WHAT TO PRODUCE:
Using the word "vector" as the filter, copy each matching line from the records.

*** Opening of MATERIAL FOR THIS EXERCISE ***

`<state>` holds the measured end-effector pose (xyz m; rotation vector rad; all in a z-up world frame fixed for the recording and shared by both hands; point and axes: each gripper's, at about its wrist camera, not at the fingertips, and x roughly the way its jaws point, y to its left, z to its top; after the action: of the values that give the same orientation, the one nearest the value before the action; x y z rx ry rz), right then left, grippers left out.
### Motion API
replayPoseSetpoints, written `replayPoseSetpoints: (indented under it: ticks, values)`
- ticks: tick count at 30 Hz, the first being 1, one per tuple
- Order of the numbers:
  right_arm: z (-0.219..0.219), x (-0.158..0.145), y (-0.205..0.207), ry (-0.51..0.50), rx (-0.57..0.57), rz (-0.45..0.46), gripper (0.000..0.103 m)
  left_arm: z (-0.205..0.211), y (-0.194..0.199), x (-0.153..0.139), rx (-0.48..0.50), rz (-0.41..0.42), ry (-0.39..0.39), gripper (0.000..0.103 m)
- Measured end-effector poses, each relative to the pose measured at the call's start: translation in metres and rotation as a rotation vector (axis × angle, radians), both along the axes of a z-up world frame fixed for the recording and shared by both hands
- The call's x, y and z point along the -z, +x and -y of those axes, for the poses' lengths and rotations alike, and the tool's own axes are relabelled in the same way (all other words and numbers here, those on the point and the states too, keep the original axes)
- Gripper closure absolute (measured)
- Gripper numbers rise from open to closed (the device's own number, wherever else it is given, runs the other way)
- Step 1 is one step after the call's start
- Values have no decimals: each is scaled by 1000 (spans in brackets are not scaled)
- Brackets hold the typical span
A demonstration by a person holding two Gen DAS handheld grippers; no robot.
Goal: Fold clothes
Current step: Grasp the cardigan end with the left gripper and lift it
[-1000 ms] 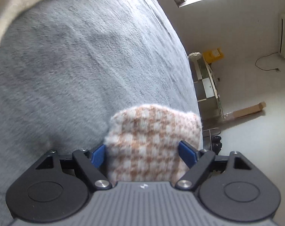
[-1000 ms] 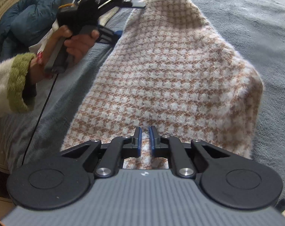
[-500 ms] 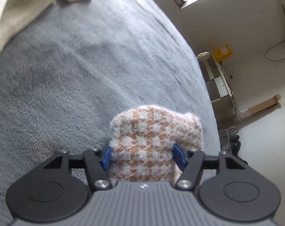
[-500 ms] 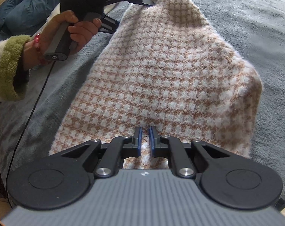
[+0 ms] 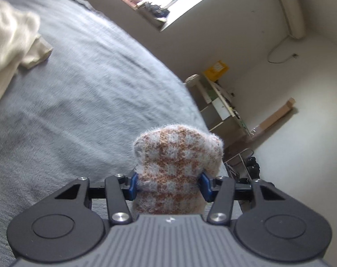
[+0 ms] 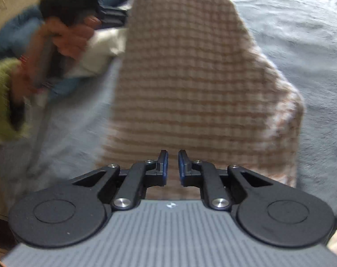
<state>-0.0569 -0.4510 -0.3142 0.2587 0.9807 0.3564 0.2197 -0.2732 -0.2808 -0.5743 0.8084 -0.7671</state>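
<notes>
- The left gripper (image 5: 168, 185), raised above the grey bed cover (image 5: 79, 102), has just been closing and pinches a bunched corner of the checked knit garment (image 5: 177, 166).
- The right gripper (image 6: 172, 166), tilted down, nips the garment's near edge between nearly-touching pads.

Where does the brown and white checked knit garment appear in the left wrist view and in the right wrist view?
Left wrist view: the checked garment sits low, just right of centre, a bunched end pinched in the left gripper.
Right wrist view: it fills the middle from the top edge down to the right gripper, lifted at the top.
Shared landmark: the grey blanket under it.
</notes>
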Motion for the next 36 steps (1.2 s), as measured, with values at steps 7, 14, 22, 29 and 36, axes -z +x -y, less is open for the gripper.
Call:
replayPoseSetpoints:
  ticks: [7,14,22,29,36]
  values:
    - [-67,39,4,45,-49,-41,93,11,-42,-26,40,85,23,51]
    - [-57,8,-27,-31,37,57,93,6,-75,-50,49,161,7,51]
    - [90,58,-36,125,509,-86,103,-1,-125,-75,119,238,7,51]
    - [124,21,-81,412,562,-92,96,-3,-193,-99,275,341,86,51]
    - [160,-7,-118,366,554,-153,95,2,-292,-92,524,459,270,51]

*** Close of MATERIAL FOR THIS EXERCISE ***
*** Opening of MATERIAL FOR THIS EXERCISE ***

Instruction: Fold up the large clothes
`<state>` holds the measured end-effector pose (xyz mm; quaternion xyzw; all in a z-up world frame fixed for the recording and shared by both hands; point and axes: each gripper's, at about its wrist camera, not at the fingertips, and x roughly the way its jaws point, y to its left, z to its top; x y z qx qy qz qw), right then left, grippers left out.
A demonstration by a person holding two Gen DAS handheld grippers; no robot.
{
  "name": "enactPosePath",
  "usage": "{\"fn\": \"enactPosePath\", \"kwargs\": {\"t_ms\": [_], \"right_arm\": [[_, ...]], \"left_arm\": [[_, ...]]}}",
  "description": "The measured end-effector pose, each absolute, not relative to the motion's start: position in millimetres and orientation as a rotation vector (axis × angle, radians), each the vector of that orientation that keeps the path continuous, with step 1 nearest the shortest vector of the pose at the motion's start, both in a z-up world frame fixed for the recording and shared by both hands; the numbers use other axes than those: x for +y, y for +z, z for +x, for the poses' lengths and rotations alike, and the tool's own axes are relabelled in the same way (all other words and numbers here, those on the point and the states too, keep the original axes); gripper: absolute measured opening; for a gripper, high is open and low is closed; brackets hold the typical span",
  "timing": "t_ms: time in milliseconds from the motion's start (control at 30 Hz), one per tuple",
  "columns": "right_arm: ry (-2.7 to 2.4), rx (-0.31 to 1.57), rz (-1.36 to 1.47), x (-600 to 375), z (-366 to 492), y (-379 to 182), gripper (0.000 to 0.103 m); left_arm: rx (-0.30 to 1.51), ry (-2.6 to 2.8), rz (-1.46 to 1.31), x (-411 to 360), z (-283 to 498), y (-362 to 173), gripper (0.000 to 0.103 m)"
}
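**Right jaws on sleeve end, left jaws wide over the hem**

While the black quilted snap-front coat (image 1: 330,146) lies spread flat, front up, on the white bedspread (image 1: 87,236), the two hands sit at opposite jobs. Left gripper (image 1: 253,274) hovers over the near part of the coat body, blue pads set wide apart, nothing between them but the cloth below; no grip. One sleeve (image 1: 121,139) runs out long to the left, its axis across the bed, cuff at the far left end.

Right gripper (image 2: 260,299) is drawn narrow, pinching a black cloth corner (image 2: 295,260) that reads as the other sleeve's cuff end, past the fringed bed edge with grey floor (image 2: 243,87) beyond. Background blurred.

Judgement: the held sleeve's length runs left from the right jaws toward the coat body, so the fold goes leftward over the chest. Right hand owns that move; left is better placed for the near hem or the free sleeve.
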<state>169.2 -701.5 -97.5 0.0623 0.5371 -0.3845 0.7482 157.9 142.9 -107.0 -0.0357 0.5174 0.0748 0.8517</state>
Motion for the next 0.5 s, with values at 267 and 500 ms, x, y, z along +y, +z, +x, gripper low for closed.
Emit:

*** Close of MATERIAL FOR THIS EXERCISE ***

RESULT OF THE EXERCISE:
`<state>` holds the measured end-effector pose (xyz m; rotation vector rad; all in a z-up world frame fixed for the recording and shared by both hands; point and axes: each gripper's, at about its wrist camera, not at the fingertips, and x roughly the way its jaws point, y to its left, z to its top; after the action: of the values that give the same orientation, the one nearest the value before the action; x y z rx ry rz), right then left, grippers left out.
- Measured end-effector poses, each relative to the pose measured at the call's start: translation in metres and rotation as a rotation vector (axis × angle, radians), both along the axes of a z-up world frame fixed for the recording and shared by both hands
  "description": "The measured end-effector pose, each absolute, not relative to the motion's start: position in millimetres and orientation as a rotation vector (axis × angle, radians), each the vector of that orientation that keeps the path continuous, with step 1 nearest the shortest vector of the pose at the motion's start, both in a z-up world frame fixed for the recording and shared by both hands; the numbers use other axes than those: x for +y, y for +z, z for +x, for the poses' lengths and rotations alike, and the tool's own axes are relabelled in the same way (all other words and numbers here, those on the point and the states too, keep the original axes); gripper: absolute measured opening; for a gripper, high is open and low is closed; brackets hold the typical span",

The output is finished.